It is Jun’s death and the urgent conversations with Mia and Grace that shake Jay from the lethargy of his weed-induced indifference to the world. As he scrolls through the photos Grace posts on Facebook, he responds with the first flicker of a conscience. This trip to the Philippines is not about Jun. Rather, Jun is suddenly placed in a context, becoming more than a cousin, more than a friend, but also more than a statistic. For Jay, Jun becomes a reason to engage, a reason to care. This brutal crackdown, he understands, is wrong. It does not address the base causes of drug addiction, the economic conditions, the living conditions, the lack of educational opportunities, or the reality of chemical dependence that makes habitual drug use a medical and psychological problem. Jay comes to view Duterte’s quick fix as an appalling simplification. Thus, Jay’s exposure to the Duterte regime show him the danger of simplifications and the need for complex, open responses to the problems in the world.

The Jellyfish Exhibit

During Jay’s first days in Manila, Grace takes him to a mall where he and Mia go off together and visit, among other places, Manila’s Ocean Park Aquarium. Jay and Mia have just met, and the massive cavernous aquarium offers them a place where they might engage in minimum awkward conversation as part of getting to know each other. As they tour the exhibit tanks of fish and bright coral, the two pause at the jellyfish tank. They are mesmerized by the creatures, “floating around like aliens” (119), undulating with their threadlike tentacles backlit by UV lighting. That spooky lighting creates an atmosphere that suggests to Jay they are less like aliens and more like “ghosts” (119).
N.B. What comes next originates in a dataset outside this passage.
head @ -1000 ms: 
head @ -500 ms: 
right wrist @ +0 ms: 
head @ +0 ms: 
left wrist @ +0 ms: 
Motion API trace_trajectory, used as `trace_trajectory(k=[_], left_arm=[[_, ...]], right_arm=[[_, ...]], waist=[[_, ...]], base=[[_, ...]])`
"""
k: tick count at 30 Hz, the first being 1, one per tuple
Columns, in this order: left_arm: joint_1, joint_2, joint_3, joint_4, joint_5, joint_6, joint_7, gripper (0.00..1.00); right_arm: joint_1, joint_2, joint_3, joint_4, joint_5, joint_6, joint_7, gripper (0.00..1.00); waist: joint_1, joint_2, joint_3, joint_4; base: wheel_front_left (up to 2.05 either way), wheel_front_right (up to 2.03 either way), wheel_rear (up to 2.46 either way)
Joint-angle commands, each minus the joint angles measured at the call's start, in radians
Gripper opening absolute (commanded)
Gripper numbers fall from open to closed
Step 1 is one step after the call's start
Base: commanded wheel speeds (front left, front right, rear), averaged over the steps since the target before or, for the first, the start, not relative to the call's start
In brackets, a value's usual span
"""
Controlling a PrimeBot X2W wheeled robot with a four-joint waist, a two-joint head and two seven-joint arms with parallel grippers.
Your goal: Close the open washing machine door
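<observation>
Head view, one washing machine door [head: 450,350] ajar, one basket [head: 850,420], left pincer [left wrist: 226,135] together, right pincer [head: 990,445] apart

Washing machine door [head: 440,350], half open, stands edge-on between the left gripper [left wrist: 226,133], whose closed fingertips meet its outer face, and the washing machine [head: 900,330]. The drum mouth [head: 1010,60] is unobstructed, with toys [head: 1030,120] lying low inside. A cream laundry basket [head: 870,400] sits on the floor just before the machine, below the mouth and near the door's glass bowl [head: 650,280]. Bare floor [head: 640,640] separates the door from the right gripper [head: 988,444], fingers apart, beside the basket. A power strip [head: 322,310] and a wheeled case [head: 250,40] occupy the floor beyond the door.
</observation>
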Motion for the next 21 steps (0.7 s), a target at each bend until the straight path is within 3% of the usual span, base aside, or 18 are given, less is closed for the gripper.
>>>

The thought gives Jay pause. There is a long and difficult “spell of silence” (119). Clearly thinking now about Jun, Jay shares with Mia a factoid he found long ago about a species of jellyfish that was rumored to be able to revert the aging process. When it reaches a certain age, its cells simply begin to rejuvenate and return the jellyfish to its younger state. Theoretically, Jay says, the jellyfish could live forever. However, he points out that this species of jellyfish seldom survive their first adolescence, they are slow and therefore easy prey. The implications are clear. Suddenly, Jay feels a deep washing sadness as he stares at the semitransparent globules hanging in the blueish light. Mia, seeing Jay’s emotional drop, makes a careless joke about people aging backward, and the two share a laugh.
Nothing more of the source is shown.